Address scopes is a slightly fuzzy concept in IPv6. We see them on unicast addresses, even though technically they are defined on multicast addresses. Potentially there could be 16 multicast scopes, since they use a 4-bit field for them. So far only 7 have been defined with 2=link-local and e=global being popular. 1=node isn't heavily used. No one seems to be quite sure what the distinction between 4=admin-local, 5=site-local, and 8=organization local really means in practice. In both unicast (1 destination) and multicast (multiple destinations) the big distinction is between node-only (e.g. loopback), link-local (usable with immediate neighbors) and global (usable past routing hops with the general internet). On the unicast side link-local scope addresses have special prefix fe80::/64. Deprecated site-local scope addresses used to have special prefix fec0::/10. Multicast has ff::/16 as its marker, but the next 8 bits are 4 flag bits plus four scope bits, which is why you see a lot of ff02::/64 stuff: multicast, no flags, link-local scope, group ID mostly down in the low bits, e.g. for neighbor discovery.

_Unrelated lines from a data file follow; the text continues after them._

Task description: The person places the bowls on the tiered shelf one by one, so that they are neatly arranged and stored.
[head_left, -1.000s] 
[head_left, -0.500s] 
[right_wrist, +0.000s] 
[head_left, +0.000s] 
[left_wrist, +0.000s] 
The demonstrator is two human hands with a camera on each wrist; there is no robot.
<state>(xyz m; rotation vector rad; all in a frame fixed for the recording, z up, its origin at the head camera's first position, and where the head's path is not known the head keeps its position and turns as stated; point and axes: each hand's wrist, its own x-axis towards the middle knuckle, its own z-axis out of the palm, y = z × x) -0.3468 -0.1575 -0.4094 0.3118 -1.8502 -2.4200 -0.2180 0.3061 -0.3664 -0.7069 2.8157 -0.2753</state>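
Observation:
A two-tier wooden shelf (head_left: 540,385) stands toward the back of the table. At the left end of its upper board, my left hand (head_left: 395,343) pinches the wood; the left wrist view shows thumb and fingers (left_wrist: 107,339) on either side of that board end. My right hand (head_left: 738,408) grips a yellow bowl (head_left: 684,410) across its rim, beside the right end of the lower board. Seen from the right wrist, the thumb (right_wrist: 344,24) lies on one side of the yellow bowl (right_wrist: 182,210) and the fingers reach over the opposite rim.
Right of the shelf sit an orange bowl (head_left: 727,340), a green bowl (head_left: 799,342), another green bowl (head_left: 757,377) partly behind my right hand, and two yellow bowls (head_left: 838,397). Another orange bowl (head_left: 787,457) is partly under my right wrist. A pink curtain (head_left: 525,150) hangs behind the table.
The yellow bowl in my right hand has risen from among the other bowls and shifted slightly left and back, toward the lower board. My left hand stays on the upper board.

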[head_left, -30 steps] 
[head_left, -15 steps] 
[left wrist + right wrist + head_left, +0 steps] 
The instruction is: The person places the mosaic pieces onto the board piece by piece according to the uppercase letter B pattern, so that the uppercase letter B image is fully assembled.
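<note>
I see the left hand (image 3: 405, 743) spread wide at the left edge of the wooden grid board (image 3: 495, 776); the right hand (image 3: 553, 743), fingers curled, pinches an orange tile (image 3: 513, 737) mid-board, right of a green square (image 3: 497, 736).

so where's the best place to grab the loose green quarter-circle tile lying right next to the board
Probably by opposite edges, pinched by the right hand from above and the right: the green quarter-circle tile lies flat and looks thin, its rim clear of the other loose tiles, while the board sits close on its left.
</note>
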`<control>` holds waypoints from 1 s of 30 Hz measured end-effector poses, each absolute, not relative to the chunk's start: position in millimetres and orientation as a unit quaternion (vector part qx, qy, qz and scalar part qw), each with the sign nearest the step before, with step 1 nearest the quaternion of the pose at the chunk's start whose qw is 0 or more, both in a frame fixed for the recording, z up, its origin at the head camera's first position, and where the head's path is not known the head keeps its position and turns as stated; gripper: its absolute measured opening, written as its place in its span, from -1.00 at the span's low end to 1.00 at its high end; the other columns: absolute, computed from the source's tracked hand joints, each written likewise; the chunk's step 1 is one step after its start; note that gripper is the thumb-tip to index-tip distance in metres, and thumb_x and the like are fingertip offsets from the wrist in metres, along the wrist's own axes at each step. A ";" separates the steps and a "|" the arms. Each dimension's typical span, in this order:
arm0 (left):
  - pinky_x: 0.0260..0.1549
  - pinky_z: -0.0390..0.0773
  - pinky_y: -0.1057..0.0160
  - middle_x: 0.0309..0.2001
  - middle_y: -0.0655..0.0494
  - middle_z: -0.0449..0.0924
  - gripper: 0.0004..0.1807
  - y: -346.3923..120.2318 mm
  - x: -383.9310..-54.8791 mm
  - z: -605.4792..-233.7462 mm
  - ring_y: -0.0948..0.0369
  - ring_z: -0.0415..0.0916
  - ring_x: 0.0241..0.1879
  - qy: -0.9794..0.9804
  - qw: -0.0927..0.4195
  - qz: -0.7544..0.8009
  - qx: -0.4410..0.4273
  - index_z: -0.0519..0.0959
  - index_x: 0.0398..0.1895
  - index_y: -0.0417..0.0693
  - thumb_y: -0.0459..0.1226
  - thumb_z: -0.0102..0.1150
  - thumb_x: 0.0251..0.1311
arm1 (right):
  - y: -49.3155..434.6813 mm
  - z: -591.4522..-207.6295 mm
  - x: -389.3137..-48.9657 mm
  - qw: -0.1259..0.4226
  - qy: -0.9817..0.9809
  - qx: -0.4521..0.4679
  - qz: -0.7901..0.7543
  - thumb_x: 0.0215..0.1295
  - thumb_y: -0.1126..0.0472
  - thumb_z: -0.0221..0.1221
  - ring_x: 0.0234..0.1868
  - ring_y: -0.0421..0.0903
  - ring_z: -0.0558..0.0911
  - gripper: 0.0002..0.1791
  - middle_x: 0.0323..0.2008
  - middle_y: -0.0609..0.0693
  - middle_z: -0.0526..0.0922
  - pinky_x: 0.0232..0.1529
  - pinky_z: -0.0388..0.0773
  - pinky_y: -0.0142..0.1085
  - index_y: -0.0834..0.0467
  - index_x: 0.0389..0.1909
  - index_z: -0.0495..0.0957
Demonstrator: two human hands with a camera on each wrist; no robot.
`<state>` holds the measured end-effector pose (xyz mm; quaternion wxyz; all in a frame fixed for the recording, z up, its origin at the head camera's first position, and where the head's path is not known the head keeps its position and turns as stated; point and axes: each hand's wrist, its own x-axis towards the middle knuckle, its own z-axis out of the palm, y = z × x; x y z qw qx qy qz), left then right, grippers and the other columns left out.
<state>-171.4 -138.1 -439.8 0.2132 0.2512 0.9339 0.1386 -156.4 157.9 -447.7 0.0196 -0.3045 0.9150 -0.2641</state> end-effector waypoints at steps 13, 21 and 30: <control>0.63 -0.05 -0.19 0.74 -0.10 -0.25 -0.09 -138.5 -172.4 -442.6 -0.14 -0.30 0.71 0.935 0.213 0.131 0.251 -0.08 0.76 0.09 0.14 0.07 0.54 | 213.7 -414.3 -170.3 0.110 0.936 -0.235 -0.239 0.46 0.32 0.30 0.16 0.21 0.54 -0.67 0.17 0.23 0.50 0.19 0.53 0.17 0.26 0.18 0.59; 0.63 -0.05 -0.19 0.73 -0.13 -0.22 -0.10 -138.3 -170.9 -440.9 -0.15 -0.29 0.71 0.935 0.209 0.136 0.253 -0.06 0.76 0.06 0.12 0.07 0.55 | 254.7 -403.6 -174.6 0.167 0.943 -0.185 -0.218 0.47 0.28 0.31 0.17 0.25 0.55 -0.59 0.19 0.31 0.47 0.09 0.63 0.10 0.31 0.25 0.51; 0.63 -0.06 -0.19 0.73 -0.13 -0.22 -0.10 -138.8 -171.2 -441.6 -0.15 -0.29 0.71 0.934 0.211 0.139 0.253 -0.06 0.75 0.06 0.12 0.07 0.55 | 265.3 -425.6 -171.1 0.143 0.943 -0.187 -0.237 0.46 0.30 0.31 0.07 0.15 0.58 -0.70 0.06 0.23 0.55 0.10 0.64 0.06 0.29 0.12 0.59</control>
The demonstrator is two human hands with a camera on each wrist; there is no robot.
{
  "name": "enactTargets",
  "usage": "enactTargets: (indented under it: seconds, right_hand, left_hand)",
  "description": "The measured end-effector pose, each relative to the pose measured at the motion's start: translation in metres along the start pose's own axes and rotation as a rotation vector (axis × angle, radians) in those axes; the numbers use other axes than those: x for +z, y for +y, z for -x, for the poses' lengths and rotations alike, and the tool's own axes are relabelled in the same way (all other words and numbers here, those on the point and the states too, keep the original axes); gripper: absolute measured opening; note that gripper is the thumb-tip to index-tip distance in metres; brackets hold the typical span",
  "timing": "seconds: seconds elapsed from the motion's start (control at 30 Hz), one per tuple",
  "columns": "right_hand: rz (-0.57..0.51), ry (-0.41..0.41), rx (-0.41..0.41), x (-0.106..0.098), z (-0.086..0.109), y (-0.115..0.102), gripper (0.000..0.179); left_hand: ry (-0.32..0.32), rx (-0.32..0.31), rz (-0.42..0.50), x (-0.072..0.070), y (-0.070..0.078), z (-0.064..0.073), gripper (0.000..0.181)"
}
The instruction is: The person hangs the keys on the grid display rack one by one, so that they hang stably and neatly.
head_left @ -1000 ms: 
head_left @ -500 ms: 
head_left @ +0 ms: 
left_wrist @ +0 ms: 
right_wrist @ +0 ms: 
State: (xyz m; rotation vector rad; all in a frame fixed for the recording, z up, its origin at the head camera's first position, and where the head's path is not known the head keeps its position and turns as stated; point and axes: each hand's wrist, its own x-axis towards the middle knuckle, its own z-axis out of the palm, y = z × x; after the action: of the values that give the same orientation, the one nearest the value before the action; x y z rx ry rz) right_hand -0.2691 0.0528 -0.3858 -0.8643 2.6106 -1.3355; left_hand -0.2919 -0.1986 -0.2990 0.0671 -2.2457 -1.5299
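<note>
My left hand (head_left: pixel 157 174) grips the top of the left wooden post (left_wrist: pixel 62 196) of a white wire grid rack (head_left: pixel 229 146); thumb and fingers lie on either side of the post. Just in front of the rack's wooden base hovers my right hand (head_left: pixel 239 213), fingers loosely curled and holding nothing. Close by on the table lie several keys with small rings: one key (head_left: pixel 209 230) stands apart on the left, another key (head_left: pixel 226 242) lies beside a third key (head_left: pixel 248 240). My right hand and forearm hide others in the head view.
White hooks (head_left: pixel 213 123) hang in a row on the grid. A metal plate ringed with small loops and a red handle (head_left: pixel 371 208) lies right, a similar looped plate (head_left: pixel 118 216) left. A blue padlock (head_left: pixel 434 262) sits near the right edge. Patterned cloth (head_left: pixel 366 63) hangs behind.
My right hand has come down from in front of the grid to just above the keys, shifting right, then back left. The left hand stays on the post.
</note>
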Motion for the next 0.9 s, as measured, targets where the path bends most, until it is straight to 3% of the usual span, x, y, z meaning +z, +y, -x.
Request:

The tricky point to wrap your head around regarding link-local addresses is how the interaction between the the address, the interface, the link, and the node plays out. The addresses are assigned to interfaces. The addresses are only valid within a particular scope. The scopes at network layer 3 in the OSI reference model (IPv4 or IPv6 in TCP/IP internets) interact with the implementation technologies at layer 2, e.g. over ethernet broadcast (in v4) and multicast (in both v4 and v6) are both layer 2 ethernet concepts and layer 3 IP concepts. These days ethernet scope tends to be synonymous with VLAN broadcast reach, which fuzzes things across multiple switches and ports in network administrator defined ways. What fun!
Back at the fe80::/64 link-local unicast scope addresses. All IPv6 interfaces have these, since you can't find routers or neighbors without them. The node has to have one or more strategies for picking the host parts of these addresses. Strategies include the unlikely case of static assignment, the more typical case of EUI-64 mapping from the 48-bit ethernet address, or the privacy approach of picking most of the bits at random. Let's say we're a typical Linux notebook with 3 hardware network interfaces for ethernet, wifi, and bluetooth. Each one has a 48-bit ethernet style MAC address, which gets prefixed by fe80:: to make a 128-bit interface identifier with link-scope. So "ip address show" will exhibit 4 interfaces, loopback, ethernet, wifi, and bluetooth. They'll all have link/ether scope layer 2 addresses (null for loopback), and at layer 3 maybe some ipv4 "inet" family address, and an inet6 family link-local address. If you have a configured IPv6 global scope address, say on eth0, you'll have at least two inet6 family addresses, the link-local scope one starting with fe80, and the global scope one starting with 2.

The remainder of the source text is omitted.